**Directions for this task:** Start to finish, copy the data exactly.

**Data:**
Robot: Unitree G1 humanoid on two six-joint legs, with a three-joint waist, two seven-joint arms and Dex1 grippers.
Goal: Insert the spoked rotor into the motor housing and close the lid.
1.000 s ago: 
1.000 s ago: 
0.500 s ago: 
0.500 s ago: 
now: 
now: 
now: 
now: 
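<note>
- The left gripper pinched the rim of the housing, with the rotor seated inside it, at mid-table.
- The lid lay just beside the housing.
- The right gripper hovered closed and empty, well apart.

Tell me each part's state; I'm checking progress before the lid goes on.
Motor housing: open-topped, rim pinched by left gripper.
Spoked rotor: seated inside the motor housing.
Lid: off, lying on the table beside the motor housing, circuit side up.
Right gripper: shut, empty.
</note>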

**Task result:**
Robot: Unitree G1 humanoid on two six-joint legs, with a three-joint waist, two seven-joint arms and Dex1 grippers.
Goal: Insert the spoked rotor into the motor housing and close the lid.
1.000 s ago: 
1.000 s ago: 
0.500 s ago: 
0.500 s ago: 
now: 
now: 
now: 
now: 
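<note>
- The left gripper pinched the rim of the housing, with the rotor seated inside it, at mid-table.
- The lid lay just beside the housing.
- The right gripper hovered closed and empty, well apart.

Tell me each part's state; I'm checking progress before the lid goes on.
Motor housing: open-topped, rim pinched by left gripper.
Spoked rotor: seated inside the motor housing.
Lid: off, lying on the table beside the motor housing, circuit side up.
Right gripper: shut, empty.
</note>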

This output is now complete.